Pour la Chine, elle découvre la Chambre de commerce de l’Union Européenne (CCUE) par relation. La Chambre fête alors ses 30 ans dans le pays. Son profil territorial intéresse, même si elle n’est pas très « commerce » : elle va gérer les relations avec le gouvernement local, le lobbying, s’assurant du bon déroulement « des rencontres très protocolaires, très codifiées ». Elle produit aussi différentes notes de situation économique « comme dans mon premier poste à Londres ». Le travail de la CCUE est moins sur la construction de réseaux (comme les autres chambres de commerce nationales) que productrices d’informations utiles aux chefs d’entreprise.

« Ma capacité d’animation interculturelle m’a fortement servi dans chaque poste ». Au Soudan elle doit animer une équipe constituée de 60% Soudanais mais aussi comprenant de nombreux experts mondiaux. En Chine, à la CCUE, elle a aussi une équipe pluriculturelle avec des Hollandais, des Roumains, des Chinois, un Russe, un Singapourien, etc… « Il me fallait faire travailler tous ces gens entre eux ».

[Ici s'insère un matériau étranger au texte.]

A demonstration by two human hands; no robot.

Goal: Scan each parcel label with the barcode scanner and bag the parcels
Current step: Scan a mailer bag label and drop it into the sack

En termes de statut, en tant que femme de diplomate français, l’ambassade lui octroie aussi ce statut. Mais elle ne peut alors pas travailler : à Khartoum, elle doit abandonner ce statut pour pouvoir être recrutée par l’ONU (et obtenir un statut de diplomate international). En Chine, elle obtient une dérogation exceptionnelle pour garder ce statut de diplomate et mener un contrat local (« j’étais payée au SMIC »). « Je le fais alors pour travailler et pour ne pas être « la femme de… » ».

Les enjeux personnels

Pour la première expatriation à Khartoum, les accords de paix viennent d’être signés donc la situation était stable mais pas simple tout de même : « obligation d’avoir des gardiens pour la maison – le PNUD sécurise fortement »… puis à la mort du Président un coup d’Etat a lieu. « On vit avec un sac sous le lit avec tous les documents importants pour être capable de partir à la moindre alerte et de tout quitter ».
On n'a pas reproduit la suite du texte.